那男子应变奇速,身形向后一飘,卸去了凤七的掌力,同时右手伸出食指,弹向凤七手中长剑的剑身。
凤七不想长剑脱手,收回了剑招,然后凝神站立,举起剑来护住了身前各处要害。
那男子连退几步,也就站定了,他狂笑一声,说:“七妹,我好心来助你,你怎么恩将仇报?”
凤七不敢分神,她紧紧盯着那男子,说:“五哥,你要是真心助我,我自然感恩戴德。但是,你要用玄冰指的功夫取我性命,我怎能听之任之?刚才你看到了,我是因为和这女子比拼内力,才无法按时返回,并非有意违背规矩,你又何必趁机公报私仇呢?”
这一番对答,我和针儿听得迷迷糊糊,完全不明其意。
听起来似乎是凤七没有按时回去复命,所以这男子才赶来杀她,但是,凤七领受的究竟是什么命令,这男子究竟是什么人,就完全听不出了。
这男子一副胜券在握的神情,他慢慢伸出右手,张开手掌,一点点细细看着自己的每一根手指,仿佛是在欣赏一件美轮美奂的玉器,似乎都懒得用眼角看一看房里的另外三人。
过了片刻,他的表情越发淡然,轻轻说着:“七妹,咱们那里的规矩,你是懂的,你倒是说说看,单说今天,你已经犯了几条规矩?”
凤七皱皱眉,说:“五哥,咱们的规矩,我自然都记得。头一条,我领命从总坛出来办事,本应申时返回复命,如今已经过了酉时,我还没回去。第二条,我被人所俘,第三条,我未曾领命,就与旁人动武。”
那男子说:“这不就对了吗。

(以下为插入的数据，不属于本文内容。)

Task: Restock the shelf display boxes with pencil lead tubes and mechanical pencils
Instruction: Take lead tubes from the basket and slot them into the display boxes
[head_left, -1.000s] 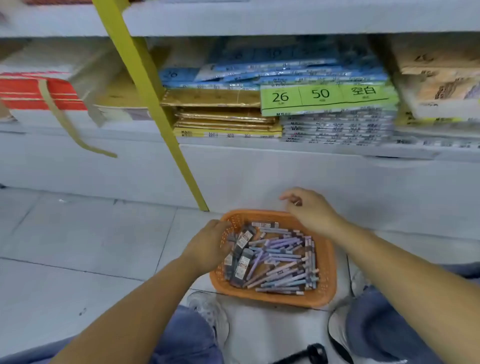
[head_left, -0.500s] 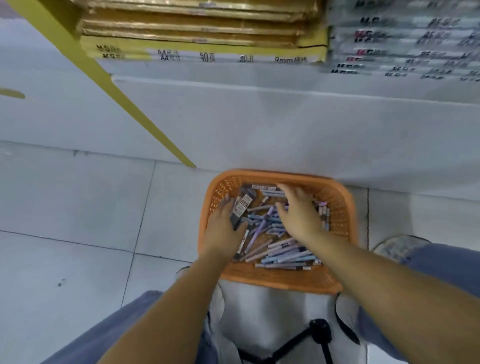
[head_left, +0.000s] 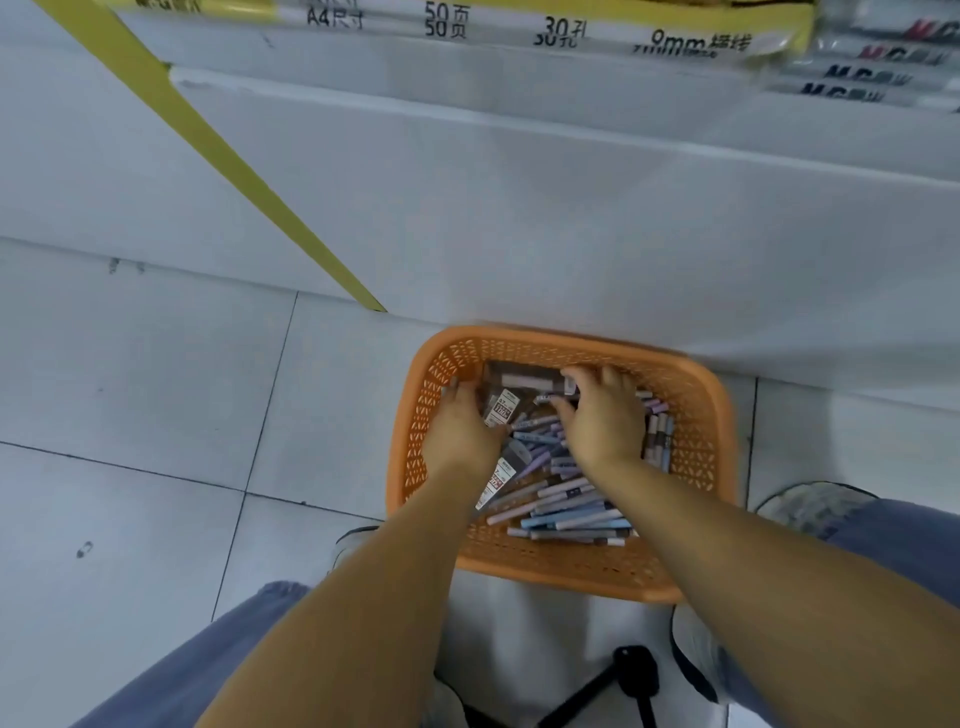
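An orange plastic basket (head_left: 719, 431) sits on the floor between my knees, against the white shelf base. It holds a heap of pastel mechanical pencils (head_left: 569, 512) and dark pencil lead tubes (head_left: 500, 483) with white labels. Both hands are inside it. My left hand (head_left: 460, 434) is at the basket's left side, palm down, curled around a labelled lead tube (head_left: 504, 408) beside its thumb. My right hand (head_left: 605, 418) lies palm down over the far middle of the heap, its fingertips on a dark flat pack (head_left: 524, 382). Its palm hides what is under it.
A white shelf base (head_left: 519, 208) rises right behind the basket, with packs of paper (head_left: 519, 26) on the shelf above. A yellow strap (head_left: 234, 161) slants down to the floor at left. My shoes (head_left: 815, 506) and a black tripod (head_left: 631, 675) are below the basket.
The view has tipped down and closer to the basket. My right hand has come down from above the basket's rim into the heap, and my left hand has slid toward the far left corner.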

你既然连犯了这么多条规矩,那不就是死罪了吗?刚才我用玄冰指杀你,是给你个痛快,让你少受些罪,要是你被抓回了总坛,那九刑十八罚,整治起你来,那一样不比我这玄冰指惨上百倍?怎么样,我这个五哥,够心疼你了吧?可你偏偏不领情,还连下两记杀招要杀我,喏,刚才你那一掌‘玉兔举杵’,用足了十成功力了吧?那一剑‘长河落日’,更是够狠够辣,要不是我武功远胜于你,恐怕真遭了你的暗算。”
凤七冷笑一声,说:“说到暗算,我的好五哥,我可远远比不上你!”
凤七转过脸对针儿说:“刚才我本来和你打得难解难分,我这五哥突然赶到,还用内力助我,你是不是觉得难以抵挡?”
针儿回想着刚才千钧一发的情形,点点头,说:“刚才你突然撤掌时,对于你的掌力,我已经无能为力,觉得你的掌力随时会震断我的经脉。如果你再不撤掌,我就必死无疑了。所以当时我好生纳闷,不知道你为何突然饶了我。”